# Records drawn from a dataset
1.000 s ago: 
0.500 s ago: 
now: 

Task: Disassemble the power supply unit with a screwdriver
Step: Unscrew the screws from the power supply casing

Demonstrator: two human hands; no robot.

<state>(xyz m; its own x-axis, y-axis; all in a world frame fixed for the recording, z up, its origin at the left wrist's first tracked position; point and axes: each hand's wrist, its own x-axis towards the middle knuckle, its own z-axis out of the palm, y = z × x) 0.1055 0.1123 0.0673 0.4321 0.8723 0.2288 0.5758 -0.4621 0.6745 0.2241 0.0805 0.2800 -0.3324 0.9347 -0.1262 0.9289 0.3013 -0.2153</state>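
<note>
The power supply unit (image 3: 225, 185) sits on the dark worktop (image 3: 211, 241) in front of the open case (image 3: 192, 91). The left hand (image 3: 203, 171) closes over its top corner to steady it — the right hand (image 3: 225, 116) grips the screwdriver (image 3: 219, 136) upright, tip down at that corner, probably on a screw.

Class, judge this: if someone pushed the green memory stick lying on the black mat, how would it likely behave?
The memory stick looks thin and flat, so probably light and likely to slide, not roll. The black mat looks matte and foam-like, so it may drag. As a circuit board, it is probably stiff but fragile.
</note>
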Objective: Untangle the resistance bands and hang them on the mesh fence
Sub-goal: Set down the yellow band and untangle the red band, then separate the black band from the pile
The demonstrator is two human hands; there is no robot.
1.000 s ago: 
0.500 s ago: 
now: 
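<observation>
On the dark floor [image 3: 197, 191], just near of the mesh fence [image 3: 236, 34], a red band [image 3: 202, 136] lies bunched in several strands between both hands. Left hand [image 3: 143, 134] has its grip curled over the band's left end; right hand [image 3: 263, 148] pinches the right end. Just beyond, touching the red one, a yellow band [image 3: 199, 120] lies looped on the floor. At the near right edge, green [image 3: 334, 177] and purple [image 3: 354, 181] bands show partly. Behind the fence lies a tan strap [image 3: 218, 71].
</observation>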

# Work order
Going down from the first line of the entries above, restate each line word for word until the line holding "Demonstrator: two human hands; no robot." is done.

# Output below
1.000 s ago: 
0.500 s ago: 
now: 

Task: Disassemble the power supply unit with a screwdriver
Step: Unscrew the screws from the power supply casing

Demonstrator: two human hands; no robot.

Whatever the exercise asked has now been answered.